Network Adoption measures whether users and builders move from testing Enso tools to using them in live products. Adoption is important because the Enso intent engine depends on trust in execution quality, data accuracy, and repeatable outcomes. Wider network adoption can support liquidity and demand by showing that ENSO is connected to active infrastructure rather than only a listed token.
Validator Staking and Slashing Economics are coin-specific because Enso materials describe ENSO as part of the network’s security and validation model. When validators stake ENSO and face penalties for incorrect validation, token demand can become tied to network participation and responsible operation. This factor depends on active validator design, implementation maturity, and transparent participation incentives.
Shortcut-Based Execution Demand is unique to the Enso Network because shortcuts package complex smart contract interactions into reusable logic. If developers depend on shortcuts for actions such as routing, deposits, swaps, or cross-protocol workflows, ENSO may gain stronger utility association. Demand is strongest when shortcuts save time, reduce integration complexity, and remain reliable across changing protocol conditions.
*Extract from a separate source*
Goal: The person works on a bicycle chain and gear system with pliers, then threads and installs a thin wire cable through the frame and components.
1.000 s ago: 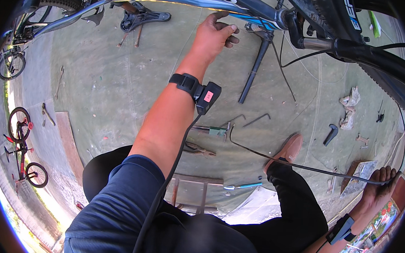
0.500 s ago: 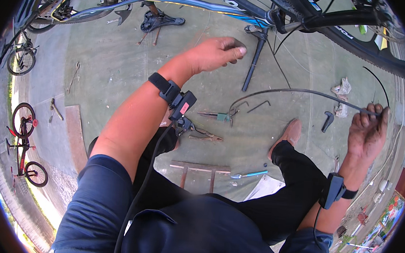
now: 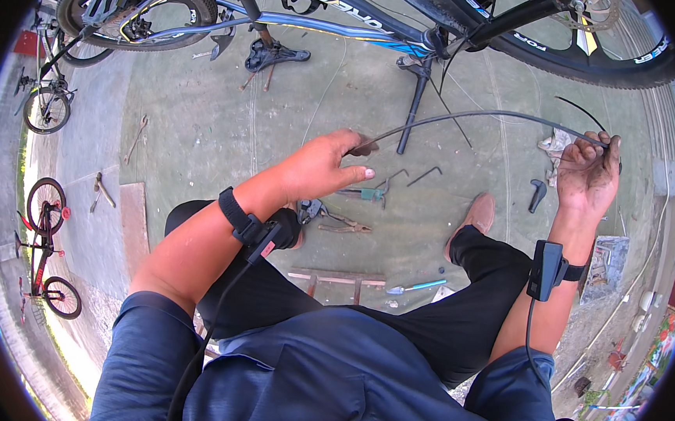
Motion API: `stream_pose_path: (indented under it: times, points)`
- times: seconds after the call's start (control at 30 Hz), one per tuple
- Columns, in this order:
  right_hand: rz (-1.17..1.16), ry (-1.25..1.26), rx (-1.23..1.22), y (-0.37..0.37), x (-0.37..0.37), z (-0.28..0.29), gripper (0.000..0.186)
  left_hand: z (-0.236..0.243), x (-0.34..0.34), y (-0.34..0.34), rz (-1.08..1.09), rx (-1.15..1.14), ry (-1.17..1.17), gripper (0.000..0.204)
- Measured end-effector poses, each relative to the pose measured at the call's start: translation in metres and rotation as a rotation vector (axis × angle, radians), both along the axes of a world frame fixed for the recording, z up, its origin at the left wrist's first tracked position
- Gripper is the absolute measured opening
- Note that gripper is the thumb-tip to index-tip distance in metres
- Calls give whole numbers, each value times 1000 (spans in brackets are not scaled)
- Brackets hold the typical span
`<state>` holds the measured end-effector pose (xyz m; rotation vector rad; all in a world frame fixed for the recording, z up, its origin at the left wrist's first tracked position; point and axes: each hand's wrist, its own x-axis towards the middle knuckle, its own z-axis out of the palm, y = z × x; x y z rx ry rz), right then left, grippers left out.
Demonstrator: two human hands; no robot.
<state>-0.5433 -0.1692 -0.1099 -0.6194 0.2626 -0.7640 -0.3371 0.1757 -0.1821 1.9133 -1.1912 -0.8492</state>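
A thin black bicycle cable housing (image 3: 477, 113) arcs across in front of me. My right hand (image 3: 588, 173), its fingers darkened with grime, pinches the right end of it, and a short black tip sticks out beyond the fingers. At the housing's left end is my left hand (image 3: 317, 164), palm turned down, thumb stretched away from the other fingers. Those fingertips lie at or just behind the housing; whether they touch it I cannot make out. Beyond both hands a blue and black bicycle (image 3: 350, 27) stands upside down on its saddle (image 3: 276, 56) and handlebar (image 3: 412, 114).
On the green floor lie hex keys (image 3: 424, 176), a green-handled tool (image 3: 366, 194), pliers (image 3: 346, 225), a blue-handled tool (image 3: 418, 286) and a black grip-shaped piece (image 3: 537, 195). A crumpled rag (image 3: 555, 147) is near my right hand. A red bicycle (image 3: 44, 245) stands far left.
My left hand has come down and nearer, opening out at the housing's left end. My right hand has shifted slightly left and up with the housing. The view has shifted.
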Motion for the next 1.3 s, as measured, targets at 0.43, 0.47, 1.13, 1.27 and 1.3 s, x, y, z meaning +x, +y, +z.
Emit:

ENSO (ENSO) is currently trading at $0.70 USD on KCEX. This reflects a +0.31% change over the past 24 hours.
ENSO has a market capitalization of $14.47M USD, ranking #968 among all cryptocurrencies. Market cap is calculated by multiplying the current price by the circulating supply.
The current circulating supply of ENSO is 20.59M out of a maximum supply of 100.00M. This means approximately 20.59% of all ENSO that will ever exist is already in circulation.
ENSO reached its all-time high of $4.63 USD on 2025-10-14. The current price is approximately 84.81% below that peak.
ENSO hit its all-time low of $0.527186 USD on 2026-06-05. Since then, ENSO has gained over 33.36% from that level.
You can buy ENSO on KCEX by creating a free account, completing verification, and depositing funds via crypto transfer. ENSO/USDT is available for both spot trading and futures trading on KCEX.
ENSO is currently priced at $0.70 USD with a 24h change of +0.31% and a 7-day change of -2.15%. Investment decisions depend on your own research and risk tolerance - always do your own due diligence before trading.
KCEX offers zero maker fees on ENSO/USDT spot trading. Taker fees are among the lowest in the industry, making KCEX a cost-effective platform for trading ENSO. For a full breakdown of trading fees, visit the KCEX Fee Schedule.